### Instructions for the task
Given the listing below, reproduce all of it exactly.
>>
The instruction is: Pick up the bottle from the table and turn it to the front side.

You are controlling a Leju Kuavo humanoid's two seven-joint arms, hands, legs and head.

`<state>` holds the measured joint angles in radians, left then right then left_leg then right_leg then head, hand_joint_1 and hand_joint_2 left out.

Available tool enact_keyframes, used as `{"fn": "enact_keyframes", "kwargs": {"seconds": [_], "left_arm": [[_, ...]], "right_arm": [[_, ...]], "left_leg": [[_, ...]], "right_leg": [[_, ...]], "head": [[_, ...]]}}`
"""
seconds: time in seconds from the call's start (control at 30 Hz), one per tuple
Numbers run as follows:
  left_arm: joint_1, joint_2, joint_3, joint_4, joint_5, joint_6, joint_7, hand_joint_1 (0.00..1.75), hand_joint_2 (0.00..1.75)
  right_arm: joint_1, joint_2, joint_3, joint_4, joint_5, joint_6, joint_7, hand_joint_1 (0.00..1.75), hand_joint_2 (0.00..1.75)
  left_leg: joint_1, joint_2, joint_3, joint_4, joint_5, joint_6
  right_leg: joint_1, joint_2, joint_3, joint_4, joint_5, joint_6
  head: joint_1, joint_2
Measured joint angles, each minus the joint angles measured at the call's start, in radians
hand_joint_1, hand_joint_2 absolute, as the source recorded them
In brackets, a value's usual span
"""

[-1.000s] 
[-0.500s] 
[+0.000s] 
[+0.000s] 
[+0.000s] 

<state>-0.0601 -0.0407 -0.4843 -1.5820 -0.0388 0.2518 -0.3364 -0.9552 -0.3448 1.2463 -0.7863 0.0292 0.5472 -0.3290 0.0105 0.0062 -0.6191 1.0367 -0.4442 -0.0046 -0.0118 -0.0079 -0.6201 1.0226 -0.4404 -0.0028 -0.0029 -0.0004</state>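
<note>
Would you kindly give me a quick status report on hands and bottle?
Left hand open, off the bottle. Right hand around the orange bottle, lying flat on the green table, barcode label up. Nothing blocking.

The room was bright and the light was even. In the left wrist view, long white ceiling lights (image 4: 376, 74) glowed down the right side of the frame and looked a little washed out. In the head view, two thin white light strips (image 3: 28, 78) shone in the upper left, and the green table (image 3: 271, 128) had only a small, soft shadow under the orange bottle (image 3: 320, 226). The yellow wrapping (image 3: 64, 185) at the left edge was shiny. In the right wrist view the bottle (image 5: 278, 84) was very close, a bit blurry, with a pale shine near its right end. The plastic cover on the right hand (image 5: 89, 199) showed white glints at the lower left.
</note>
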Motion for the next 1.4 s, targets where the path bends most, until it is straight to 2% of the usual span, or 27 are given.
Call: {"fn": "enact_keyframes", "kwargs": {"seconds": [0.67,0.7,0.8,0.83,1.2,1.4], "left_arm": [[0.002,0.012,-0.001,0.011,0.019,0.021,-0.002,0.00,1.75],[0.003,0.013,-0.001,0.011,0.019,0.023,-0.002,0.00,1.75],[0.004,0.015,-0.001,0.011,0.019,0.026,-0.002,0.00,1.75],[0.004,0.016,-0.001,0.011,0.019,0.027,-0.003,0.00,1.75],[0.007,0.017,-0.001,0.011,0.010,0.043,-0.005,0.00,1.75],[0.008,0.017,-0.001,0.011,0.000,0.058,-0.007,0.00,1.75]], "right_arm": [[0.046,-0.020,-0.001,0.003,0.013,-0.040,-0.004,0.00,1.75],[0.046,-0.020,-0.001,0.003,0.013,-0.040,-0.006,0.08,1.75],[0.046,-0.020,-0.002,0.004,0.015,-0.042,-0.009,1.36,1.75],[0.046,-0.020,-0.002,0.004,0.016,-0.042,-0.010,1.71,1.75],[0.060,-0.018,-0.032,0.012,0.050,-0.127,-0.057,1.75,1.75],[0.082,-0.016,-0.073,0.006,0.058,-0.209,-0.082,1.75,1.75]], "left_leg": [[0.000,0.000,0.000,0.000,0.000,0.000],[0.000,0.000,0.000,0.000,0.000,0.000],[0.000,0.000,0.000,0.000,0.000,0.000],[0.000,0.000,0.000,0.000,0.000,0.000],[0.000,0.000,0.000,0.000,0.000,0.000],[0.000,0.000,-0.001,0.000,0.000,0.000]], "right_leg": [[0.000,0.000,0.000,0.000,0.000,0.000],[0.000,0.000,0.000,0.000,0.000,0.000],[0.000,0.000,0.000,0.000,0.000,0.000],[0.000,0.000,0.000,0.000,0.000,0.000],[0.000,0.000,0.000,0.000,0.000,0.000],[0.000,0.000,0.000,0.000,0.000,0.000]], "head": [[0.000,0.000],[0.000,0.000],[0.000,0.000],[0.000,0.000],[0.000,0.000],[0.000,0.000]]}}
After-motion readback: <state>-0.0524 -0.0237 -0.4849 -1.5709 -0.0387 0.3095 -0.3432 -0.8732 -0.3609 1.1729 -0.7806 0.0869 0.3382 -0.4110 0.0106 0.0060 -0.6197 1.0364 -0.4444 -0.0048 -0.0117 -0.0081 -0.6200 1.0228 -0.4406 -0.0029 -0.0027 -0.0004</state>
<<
### Final answer
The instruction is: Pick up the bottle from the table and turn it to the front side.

You are controlling a Leju Kuavo humanoid's two seven-joint arms, hands, legs and head.

`<state>` holds the measured joint angles in radians, left then right then left_leg then right_leg then head, hand_joint_1 and hand_joint_2 left out.

Available tool enact_keyframes, used as `{"fn": "enact_keyframes", "kwargs": {"seconds": [_], "left_arm": [[_, ...]], "right_arm": [[_, ...]], "left_leg": [[_, ...]], "right_leg": [[_, ...]], "head": [[_, ...]]}}`
"""
seconds: time in seconds from the call's start (control at 30 Hz), one per tuple
Numbers run as follows:
  left_arm: joint_1, joint_2, joint_3, joint_4, joint_5, joint_6, joint_7, hand_joint_1 (0.00..1.75), hand_joint_2 (0.00..1.75)
  right_arm: joint_1, joint_2, joint_3, joint_4, joint_5, joint_6, joint_7, hand_joint_1 (0.00..1.75), hand_joint_2 (0.00..1.75)
  left_leg: joint_1, joint_2, joint_3, joint_4, joint_5, joint_6
  right_leg: joint_1, joint_2, joint_3, joint_4, joint_5, joint_6
  head: joint_1, joint_2
Measured joint angles, each minus the joint angles measured at the call's start, in radians
hand_joint_1, hand_joint_2 absolute, as the source recorded them
In brackets, a value's usual span
"""

[-1.000s] 
[-0.500s] 
[+0.000s] 
[+0.000s] 
[+0.000s] 

<state>-0.0601 -0.0407 -0.4843 -1.5820 -0.0388 0.2518 -0.3364 -0.9552 -0.3448 1.2463 -0.7863 0.0292 0.5472 -0.3290 0.0105 0.0062 -0.6191 1.0367 -0.4442 -0.0046 -0.0118 -0.0079 -0.6201 1.0226 -0.4404 -0.0028 -0.0029 -0.0004</state>
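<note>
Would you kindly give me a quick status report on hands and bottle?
Left hand open, off the bottle. Right hand around the orange bottle, lying flat on the green table, barcode label up. Nothing blocking.

The room was bright and the light was even. In the left wrist view, long white ceiling lights (image 4: 376, 74) glowed down the right side of the frame and looked a little washed out. In the head view, two thin white light strips (image 3: 28, 78) shone in the upper left, and the green table (image 3: 271, 128) had only a small, soft shadow under the orange bottle (image 3: 320, 226). The yellow wrapping (image 3: 64, 185) at the left edge was shiny. In the right wrist view the bottle (image 5: 278, 84) was very close, a bit blurry, with a pale shine near its right end. The plastic cover on the right hand (image 5: 89, 199) showed white glints at the lower left.
</note>
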Motion for the next 1.4 s, targets where the path bends most, until it is straight to 2% of the usual span, or 27 are given.
Call: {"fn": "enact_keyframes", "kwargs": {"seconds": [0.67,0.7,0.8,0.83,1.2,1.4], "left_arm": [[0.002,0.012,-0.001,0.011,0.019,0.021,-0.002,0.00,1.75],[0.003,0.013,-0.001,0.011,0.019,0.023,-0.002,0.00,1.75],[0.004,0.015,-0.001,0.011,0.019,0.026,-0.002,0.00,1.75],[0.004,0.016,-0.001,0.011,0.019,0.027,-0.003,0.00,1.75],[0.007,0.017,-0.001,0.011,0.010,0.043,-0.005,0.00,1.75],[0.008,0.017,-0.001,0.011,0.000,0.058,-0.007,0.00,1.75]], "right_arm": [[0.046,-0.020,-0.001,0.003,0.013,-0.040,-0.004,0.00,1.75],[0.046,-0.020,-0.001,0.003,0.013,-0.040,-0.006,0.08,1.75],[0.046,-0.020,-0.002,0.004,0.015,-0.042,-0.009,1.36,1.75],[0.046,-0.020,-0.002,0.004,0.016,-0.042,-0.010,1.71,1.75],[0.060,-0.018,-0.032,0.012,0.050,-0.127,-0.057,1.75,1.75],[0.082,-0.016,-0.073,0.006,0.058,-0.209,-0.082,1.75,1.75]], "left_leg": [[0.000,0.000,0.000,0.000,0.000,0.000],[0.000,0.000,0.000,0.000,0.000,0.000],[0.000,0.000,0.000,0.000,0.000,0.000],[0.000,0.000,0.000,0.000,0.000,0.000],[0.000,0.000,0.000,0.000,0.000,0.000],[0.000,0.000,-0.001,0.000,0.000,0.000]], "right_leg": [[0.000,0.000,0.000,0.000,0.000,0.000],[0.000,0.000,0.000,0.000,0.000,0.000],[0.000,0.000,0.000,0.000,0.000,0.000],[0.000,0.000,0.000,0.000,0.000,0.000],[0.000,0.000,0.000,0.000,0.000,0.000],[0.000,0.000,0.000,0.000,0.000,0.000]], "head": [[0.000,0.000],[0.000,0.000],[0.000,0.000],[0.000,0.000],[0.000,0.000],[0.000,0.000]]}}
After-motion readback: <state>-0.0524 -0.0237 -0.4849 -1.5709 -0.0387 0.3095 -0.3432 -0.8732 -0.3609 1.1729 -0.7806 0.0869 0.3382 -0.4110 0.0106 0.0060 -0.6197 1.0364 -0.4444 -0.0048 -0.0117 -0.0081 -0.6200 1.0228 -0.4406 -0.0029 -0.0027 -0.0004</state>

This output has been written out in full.